* [Given data]:
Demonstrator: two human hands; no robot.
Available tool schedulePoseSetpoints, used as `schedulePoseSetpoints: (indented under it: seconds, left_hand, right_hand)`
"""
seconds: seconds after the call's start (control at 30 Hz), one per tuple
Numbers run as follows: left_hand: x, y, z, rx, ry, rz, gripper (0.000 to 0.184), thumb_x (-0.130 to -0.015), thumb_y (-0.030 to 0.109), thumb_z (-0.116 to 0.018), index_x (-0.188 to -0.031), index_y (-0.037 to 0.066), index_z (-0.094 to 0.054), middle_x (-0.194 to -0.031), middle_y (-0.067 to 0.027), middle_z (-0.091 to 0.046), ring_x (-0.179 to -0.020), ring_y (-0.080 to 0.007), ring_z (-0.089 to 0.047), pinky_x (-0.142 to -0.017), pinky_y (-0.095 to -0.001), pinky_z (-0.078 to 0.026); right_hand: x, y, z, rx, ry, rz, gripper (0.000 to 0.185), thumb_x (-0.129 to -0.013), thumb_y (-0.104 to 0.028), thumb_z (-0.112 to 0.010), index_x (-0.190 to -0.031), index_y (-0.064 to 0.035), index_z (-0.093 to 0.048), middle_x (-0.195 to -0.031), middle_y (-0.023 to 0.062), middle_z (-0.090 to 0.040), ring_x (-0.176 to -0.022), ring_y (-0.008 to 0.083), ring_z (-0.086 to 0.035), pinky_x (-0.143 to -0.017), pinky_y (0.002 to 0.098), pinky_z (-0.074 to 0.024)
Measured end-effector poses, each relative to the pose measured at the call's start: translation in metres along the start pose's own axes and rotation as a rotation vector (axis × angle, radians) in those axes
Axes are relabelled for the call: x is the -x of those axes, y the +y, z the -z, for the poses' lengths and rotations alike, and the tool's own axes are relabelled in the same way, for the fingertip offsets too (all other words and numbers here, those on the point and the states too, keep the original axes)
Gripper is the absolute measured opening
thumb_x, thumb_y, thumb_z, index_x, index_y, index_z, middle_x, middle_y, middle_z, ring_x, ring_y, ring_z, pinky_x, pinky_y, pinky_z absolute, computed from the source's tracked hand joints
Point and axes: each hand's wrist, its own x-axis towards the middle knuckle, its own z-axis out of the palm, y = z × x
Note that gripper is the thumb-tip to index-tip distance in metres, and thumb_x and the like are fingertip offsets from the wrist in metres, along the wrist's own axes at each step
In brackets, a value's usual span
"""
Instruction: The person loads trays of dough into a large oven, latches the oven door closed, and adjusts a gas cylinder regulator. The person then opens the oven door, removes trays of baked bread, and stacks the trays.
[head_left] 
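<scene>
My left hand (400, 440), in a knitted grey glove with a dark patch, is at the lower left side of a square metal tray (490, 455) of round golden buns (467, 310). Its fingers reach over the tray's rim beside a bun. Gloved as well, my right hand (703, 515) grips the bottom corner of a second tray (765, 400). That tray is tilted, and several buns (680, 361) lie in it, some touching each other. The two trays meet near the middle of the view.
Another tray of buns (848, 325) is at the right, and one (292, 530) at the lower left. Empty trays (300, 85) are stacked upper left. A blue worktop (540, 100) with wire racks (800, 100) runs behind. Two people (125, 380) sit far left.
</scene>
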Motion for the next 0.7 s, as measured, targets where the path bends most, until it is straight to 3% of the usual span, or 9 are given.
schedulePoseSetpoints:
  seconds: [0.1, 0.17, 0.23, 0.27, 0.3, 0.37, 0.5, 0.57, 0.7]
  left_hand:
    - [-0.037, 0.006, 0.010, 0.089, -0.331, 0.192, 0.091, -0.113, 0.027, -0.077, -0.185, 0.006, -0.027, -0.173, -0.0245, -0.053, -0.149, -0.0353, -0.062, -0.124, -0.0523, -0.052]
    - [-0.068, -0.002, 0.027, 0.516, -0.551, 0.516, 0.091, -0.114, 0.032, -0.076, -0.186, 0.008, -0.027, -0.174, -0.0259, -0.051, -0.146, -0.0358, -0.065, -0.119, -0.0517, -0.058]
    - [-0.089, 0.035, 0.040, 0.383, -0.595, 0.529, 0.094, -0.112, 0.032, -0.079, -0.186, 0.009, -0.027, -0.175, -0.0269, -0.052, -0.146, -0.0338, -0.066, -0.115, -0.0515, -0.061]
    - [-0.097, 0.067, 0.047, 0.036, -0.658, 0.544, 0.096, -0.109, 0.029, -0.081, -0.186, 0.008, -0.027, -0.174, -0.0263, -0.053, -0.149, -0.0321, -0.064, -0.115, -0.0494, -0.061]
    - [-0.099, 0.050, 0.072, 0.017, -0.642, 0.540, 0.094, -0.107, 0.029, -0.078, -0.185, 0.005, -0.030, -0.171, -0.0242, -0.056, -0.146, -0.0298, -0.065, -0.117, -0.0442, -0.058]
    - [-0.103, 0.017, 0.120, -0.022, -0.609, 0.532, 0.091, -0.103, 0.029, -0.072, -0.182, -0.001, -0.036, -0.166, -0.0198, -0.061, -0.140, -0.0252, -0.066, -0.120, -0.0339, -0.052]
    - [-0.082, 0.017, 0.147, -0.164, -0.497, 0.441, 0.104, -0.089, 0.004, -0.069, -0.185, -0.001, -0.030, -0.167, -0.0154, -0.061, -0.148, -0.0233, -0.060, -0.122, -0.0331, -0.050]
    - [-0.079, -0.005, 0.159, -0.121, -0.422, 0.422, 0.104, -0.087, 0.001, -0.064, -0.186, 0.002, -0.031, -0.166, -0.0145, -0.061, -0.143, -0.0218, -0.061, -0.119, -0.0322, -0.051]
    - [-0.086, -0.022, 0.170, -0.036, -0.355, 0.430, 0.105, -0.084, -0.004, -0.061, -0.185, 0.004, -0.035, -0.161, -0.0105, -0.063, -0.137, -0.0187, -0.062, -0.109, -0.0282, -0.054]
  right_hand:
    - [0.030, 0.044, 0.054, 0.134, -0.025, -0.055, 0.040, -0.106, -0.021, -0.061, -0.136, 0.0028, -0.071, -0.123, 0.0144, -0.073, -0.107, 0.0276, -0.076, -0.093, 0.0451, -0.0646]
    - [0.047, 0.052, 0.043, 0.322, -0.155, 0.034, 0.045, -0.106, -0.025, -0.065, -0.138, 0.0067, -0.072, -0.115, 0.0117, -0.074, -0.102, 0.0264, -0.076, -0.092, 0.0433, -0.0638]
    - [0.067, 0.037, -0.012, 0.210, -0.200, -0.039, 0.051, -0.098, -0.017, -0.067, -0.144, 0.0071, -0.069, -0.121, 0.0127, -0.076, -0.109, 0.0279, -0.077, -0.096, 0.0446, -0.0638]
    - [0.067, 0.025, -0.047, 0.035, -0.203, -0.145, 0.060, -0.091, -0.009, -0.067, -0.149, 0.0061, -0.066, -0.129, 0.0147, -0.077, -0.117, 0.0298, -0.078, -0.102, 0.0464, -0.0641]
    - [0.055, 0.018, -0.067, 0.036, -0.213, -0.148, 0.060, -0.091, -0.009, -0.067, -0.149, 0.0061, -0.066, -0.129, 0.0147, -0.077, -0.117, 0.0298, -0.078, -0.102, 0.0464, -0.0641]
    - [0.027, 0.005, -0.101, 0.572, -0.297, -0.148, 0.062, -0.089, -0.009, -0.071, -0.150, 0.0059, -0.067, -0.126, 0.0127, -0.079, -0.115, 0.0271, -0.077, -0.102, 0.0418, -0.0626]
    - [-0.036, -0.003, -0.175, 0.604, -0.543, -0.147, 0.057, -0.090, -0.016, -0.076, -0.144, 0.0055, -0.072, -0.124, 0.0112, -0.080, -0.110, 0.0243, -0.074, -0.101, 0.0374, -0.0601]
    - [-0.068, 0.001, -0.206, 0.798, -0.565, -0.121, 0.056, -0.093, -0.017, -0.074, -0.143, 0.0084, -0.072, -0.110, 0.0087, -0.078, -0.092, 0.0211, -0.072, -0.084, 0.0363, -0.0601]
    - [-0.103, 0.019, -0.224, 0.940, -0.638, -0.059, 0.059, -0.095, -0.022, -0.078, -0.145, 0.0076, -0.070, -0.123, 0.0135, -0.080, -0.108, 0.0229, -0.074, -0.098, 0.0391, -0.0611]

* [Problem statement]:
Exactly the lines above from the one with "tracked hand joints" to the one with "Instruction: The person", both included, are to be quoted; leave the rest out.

* [Finished task]:
thumb_x, thumb_y, thumb_z, index_x, index_y, index_z, middle_x, middle_y, middle_z, ring_x, ring_y, ring_z, pinky_x, pinky_y, pinky_z absolute, computed from the source's tracked hand joints
Point and axes: each hand's wrist, its own x-axis towards the middle knuckle, its own z-axis out of the palm, y = z × x
Note that gripper is the thumb-tip to index-tip distance in metres, and thumb_x and the like are fingertip offsets from the wrist in metres, along the wrist's own axes at each step
In brackets, a value's usual span
"""
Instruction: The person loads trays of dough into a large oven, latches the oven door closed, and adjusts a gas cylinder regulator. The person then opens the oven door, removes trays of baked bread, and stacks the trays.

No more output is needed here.